■ TASK PROMPT: Return every entry below exactly as written.

■ WORKING DATA:
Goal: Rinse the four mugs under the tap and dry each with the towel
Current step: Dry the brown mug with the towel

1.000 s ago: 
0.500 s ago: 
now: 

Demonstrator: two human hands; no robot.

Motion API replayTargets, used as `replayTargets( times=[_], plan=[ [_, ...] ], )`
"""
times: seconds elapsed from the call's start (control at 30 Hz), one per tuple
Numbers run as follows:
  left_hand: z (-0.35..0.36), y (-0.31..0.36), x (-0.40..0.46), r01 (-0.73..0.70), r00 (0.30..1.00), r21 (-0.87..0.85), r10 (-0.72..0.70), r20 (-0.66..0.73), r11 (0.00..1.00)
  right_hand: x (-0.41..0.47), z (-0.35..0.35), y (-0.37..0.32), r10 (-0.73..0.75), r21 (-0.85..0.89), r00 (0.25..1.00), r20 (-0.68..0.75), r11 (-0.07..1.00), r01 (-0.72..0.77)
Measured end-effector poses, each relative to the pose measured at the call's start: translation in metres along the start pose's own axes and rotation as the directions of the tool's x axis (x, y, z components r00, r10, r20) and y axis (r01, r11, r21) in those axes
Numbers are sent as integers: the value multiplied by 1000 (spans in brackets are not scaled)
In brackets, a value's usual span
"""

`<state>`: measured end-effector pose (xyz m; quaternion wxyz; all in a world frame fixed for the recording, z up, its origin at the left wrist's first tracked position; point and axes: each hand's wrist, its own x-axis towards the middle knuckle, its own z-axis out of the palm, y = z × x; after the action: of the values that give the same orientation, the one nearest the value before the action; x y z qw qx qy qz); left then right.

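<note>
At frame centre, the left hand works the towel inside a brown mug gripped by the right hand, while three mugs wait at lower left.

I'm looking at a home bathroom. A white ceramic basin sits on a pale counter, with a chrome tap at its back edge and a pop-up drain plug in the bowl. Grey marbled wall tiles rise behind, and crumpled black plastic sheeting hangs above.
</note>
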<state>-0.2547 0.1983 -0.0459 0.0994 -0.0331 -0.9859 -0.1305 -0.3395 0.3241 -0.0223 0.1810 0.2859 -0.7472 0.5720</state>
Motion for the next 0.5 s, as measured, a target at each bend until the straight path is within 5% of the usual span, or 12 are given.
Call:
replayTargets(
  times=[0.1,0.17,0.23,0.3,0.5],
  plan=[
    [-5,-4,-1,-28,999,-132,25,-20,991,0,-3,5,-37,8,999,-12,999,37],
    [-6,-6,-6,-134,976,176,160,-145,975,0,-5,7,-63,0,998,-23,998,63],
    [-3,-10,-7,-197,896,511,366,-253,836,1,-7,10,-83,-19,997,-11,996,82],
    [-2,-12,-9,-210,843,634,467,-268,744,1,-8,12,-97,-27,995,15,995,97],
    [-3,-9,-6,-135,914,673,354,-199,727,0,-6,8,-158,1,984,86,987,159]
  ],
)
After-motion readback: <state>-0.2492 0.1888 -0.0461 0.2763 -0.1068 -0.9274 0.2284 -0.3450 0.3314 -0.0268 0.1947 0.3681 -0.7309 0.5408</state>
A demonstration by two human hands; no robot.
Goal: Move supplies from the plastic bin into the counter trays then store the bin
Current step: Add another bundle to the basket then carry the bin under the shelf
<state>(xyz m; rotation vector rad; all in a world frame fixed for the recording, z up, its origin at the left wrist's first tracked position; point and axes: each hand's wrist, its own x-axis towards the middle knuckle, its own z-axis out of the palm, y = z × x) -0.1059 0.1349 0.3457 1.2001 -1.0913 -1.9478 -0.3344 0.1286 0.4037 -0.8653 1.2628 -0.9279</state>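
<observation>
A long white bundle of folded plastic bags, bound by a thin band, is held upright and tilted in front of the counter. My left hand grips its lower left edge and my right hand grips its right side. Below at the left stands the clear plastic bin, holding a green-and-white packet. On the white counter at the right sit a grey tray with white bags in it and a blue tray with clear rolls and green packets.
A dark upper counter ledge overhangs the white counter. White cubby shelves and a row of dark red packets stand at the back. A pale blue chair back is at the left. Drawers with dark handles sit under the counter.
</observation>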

■ RESULT OF THE TASK:
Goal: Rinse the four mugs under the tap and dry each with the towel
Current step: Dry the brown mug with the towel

1.000 s ago: 
0.500 s ago: 
now: 

Demonstrator: two human hands; no robot.

Motion API replayTargets, used as `replayTargets( times=[_], plan=[ [_, ...] ], )`
"""
times: seconds elapsed from the call's start (control at 30 Hz), one per tuple
Numbers run as follows:
  left_hand: z (-0.35..0.36), y (-0.31..0.36), x (-0.40..0.46), r01 (-0.73..0.70), r00 (0.30..1.00), r21 (-0.87..0.85), r10 (-0.72..0.70), r20 (-0.66..0.73), r11 (0.00..1.00)
  right_hand: x (-0.41..0.47), z (-0.35..0.35), y (-0.37..0.32), r10 (-0.73..0.75), r21 (-0.85..0.89), r00 (0.25..1.00), r20 (-0.68..0.75), r11 (-0.07..1.00), r01 (-0.72..0.77)
Measured end-effector poses, each relative to the pose measured at the call's start: translation in metres along the start pose's own axes and rotation as the directions of the tool's x axis (x, y, z components r00, r10, r20) and y axis (r01, r11, r21) in those axes
Numbers are sent as integers: the value multiplied by 1000 (spans in brackets are not scaled)
In brackets, a value's usual span
"""

`<state>`: measured end-effector pose (xyz m; quaternion wxyz; all in a world frame fixed for the recording, z up, its origin at the left wrist's first tracked position; point and axes: each hand's wrist, its own x-axis towards the middle knuckle, its own z-axis out of the palm, y = z × x; after the action: of the values that give the same orientation, the one nearest the value before the action; x y z qw qx qy qz); left then right.

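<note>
At frame centre, the left hand works the towel inside a brown mug gripped by the right hand, while three mugs wait at lower left.

I'm looking at a home bathroom. A white ceramic basin sits on a pale counter, with a chrome tap at its back edge and a pop-up drain plug in the bowl. Grey marbled wall tiles rise behind, and crumpled black plastic sheeting hangs above.
</note>
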<state>-0.2547 0.1983 -0.0459 0.0994 -0.0331 -0.9859 -0.1305 -0.3395 0.3241 -0.0223 0.1810 0.2859 -0.7472 0.5720</state>
Motion for the next 0.5 s, as measured, a target at each bend until the straight path is within 5% of the usual span, or 12 are given.
Call:
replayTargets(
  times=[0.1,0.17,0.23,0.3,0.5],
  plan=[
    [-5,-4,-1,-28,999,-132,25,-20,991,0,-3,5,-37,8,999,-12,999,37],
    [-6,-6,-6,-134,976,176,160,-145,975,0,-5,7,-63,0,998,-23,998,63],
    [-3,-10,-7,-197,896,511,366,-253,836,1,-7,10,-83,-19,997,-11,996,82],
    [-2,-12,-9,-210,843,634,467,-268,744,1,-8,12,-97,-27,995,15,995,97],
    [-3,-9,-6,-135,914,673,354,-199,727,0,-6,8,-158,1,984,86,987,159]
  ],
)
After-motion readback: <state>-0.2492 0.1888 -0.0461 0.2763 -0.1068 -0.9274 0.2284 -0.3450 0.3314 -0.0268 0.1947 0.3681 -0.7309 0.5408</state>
A demonstration by two human hands; no robot.
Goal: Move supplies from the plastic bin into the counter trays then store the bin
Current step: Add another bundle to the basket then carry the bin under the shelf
<state>(xyz m; rotation vector rad; all in a world frame fixed for the recording, z up, its origin at the left wrist's first tracked position; point and axes: each hand's wrist, its own x-axis towards the middle knuckle, its own z-axis out of the palm, y = z × x) -0.1059 0.1349 0.3457 1.2001 -1.0913 -1.9478 -0.3344 0.1286 0.4037 -0.8653 1.2628 -0.9279</state>
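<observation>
A long white bundle of folded plastic bags, bound by a thin band, is held upright and tilted in front of the counter. My left hand grips its lower left edge and my right hand grips its right side. Below at the left stands the clear plastic bin, holding a green-and-white packet. On the white counter at the right sit a grey tray with white bags in it and a blue tray with clear rolls and green packets.
A dark upper counter ledge overhangs the white counter. White cubby shelves and a row of dark red packets stand at the back. A pale blue chair back is at the left. Drawers with dark handles sit under the counter.
</observation>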

The answer given is complete.